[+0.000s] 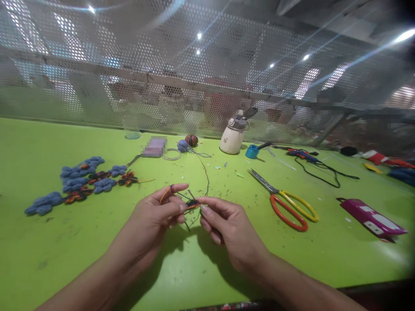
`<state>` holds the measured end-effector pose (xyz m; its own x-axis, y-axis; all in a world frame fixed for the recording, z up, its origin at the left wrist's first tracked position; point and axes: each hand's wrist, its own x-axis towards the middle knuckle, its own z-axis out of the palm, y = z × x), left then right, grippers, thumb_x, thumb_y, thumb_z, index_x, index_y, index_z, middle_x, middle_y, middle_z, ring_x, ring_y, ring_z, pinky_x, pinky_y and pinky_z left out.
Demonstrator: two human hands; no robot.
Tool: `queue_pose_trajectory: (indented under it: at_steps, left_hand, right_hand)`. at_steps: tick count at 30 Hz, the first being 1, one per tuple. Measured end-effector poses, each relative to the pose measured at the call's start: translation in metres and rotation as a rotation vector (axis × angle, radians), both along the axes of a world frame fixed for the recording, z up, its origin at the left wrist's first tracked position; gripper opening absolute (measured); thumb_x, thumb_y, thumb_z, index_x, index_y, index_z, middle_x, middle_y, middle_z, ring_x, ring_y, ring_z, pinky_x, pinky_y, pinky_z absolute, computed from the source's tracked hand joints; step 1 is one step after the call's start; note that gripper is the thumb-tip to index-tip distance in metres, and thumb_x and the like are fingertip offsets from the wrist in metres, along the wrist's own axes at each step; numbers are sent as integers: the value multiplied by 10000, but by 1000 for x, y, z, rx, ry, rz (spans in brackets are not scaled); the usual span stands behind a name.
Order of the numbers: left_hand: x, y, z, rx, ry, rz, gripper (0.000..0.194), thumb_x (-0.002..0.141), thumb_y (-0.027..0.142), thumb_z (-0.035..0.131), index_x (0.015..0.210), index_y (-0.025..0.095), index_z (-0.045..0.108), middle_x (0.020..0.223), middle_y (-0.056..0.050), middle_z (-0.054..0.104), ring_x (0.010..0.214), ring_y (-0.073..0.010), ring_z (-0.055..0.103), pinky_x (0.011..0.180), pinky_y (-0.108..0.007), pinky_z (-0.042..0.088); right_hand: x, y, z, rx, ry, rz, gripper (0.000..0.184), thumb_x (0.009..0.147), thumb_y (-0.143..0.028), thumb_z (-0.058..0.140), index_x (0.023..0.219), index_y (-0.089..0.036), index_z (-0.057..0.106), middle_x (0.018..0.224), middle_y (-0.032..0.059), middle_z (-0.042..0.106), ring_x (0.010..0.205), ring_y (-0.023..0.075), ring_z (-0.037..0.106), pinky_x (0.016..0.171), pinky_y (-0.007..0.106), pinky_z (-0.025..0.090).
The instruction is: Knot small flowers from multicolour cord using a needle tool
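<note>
Between my two hands is a small crocheted piece (193, 203) in dark and orange yarn. My left hand (154, 218) pinches its left side, with yarn looped around the raised index finger. On the piece's right side, my right hand (231, 224) grips a thin crochet hook (201, 210); a bit of green shows at the fingertips, and most of the hook is hidden. A strand of yarn (206, 172) runs back to a variegated yarn ball (191, 140) beside a blue yarn ball (182, 146). Several crocheted flowers (104, 185), blue and dark-orange, lie at the left.
Scissors (275, 191) with orange and yellow handles lie to the right, a magenta case (369, 219) farther over. Behind stand a white bottle (231, 140), a blue pot (252, 151), a glue gun (301, 155) and a lilac pack (154, 147). A perforated screen (181, 65) borders the green table (81, 259).
</note>
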<state>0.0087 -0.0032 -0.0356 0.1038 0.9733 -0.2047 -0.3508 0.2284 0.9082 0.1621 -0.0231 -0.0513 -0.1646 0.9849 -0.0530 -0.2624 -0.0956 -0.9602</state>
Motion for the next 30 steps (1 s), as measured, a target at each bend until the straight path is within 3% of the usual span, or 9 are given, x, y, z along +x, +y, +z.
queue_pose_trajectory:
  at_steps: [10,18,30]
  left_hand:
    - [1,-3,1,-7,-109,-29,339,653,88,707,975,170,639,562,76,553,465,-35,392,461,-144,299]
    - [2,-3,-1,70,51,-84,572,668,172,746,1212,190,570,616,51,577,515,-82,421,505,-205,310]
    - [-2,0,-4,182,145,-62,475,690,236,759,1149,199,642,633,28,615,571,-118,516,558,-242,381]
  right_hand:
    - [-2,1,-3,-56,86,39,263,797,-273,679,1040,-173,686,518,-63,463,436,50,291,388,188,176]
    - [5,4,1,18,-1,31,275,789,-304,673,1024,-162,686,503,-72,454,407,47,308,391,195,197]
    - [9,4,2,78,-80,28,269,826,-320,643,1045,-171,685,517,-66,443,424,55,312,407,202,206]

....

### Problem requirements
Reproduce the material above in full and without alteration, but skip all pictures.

### Solution
[+0.000s] 
`<state>` holds the measured end-effector pose (xyz m; its own x-axis, y-axis; all in a world frame fixed for the recording, z up, its origin at the left wrist's first tracked position; point and axes: each hand's wrist, its own x-axis towards the middle knuckle, its own z-axis out of the palm, y = z × x), left then right, grippers, thumb_x, thumb_y, thumb_z, index_x, index_y, index_z, middle_x, middle_y, middle_z, ring_x, ring_y, ring_z, pinky_x, pinky_y and pinky_z left out.
Demonstrator: two human hands; no robot.
Tool: `queue_pose_trajectory: (indented under it: at_steps, left_hand, right_hand)`. at_steps: tick count at 30 Hz, the first being 1, one per tuple. Measured end-effector poses, each relative to the pose measured at the call's start: translation in metres and rotation as a rotation vector (axis × angle, radians), both along the axes of a world frame fixed for the recording, z up, its origin at the left wrist's first tracked position; gripper opening absolute (measured); thumb_x, thumb_y, thumb_z, index_x, index_y, index_z, middle_x, middle_y, middle_z, ring_x, ring_y, ring_z, pinky_x, pinky_y, pinky_z absolute, computed from the source's tracked hand joints; step 1 is one step after the call's start; note that gripper is the thumb-tip to index-tip distance in metres, and thumb_x and the like are fingertip offsets from the wrist in metres, along the wrist's own axes at each step; numbers are sent as integers: the value multiplied by 10000, but by 1000 for x, y, z, rx, ry, rz (spans in brackets are not scaled); the usual span stands behind a name.
Order of the numbers: left_hand: x, y, z, rx, ry, rz, gripper (0.000..0.194), thumb_x (-0.002..0.141), thumb_y (-0.027..0.142), thumb_z (-0.035..0.131), index_x (0.015..0.210), index_y (-0.025..0.095), index_z (-0.045..0.108), middle_x (0.020..0.223), middle_y (-0.056..0.050), middle_z (-0.054..0.104), ring_x (0.010..0.214), ring_y (-0.073..0.010), ring_z (-0.055..0.103), pinky_x (0.011..0.180), pinky_y (-0.108..0.007), pinky_z (-0.042..0.088); right_hand: x, y, z, rx, ry, rz, gripper (0.000..0.184), thumb_x (0.009..0.147), thumb_y (-0.143..0.028), thumb_z (-0.058..0.140), index_x (0.023..0.219), index_y (-0.089..0.036), index_z (-0.057..0.106), middle_x (0.018..0.224), middle_y (-0.032..0.059), middle_z (-0.042..0.106), ring_x (0.010..0.205), ring_y (-0.023..0.075), ring_z (-0.037..0.106), pinky_x (0.016..0.171), pinky_y (-0.007..0.106), pinky_z (-0.025..0.090).
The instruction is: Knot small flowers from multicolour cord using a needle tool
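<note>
Between my two hands is a small crocheted piece (193, 203) in dark and orange yarn. My left hand (154, 218) pinches its left side, with yarn looped around the raised index finger. On the piece's right side, my right hand (231, 224) grips a thin crochet hook (201, 210); a bit of green shows at the fingertips, and most of the hook is hidden. A strand of yarn (206, 172) runs back to a variegated yarn ball (191, 140) beside a blue yarn ball (182, 146). Several crocheted flowers (104, 185), blue and dark-orange, lie at the left.
Scissors (275, 191) with orange and yellow handles lie to the right, a magenta case (369, 219) farther over. Behind stand a white bottle (231, 140), a blue pot (252, 151), a glue gun (301, 155) and a lilac pack (154, 147). A perforated screen (181, 65) borders the green table (81, 259).
</note>
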<state>0.0087 -0.0032 -0.0356 0.1038 0.9733 -0.2047 -0.3508 0.2284 0.9082 0.1621 -0.0231 -0.0513 -0.1646 0.9849 -0.0530 -0.2624 -0.0956 -0.9602</state>
Motion for the next 30 steps (1 s), as measured, a target at each bend until the straight path is within 3% of the usual span, or 9 are given, x, y, z along +x, +y, +z.
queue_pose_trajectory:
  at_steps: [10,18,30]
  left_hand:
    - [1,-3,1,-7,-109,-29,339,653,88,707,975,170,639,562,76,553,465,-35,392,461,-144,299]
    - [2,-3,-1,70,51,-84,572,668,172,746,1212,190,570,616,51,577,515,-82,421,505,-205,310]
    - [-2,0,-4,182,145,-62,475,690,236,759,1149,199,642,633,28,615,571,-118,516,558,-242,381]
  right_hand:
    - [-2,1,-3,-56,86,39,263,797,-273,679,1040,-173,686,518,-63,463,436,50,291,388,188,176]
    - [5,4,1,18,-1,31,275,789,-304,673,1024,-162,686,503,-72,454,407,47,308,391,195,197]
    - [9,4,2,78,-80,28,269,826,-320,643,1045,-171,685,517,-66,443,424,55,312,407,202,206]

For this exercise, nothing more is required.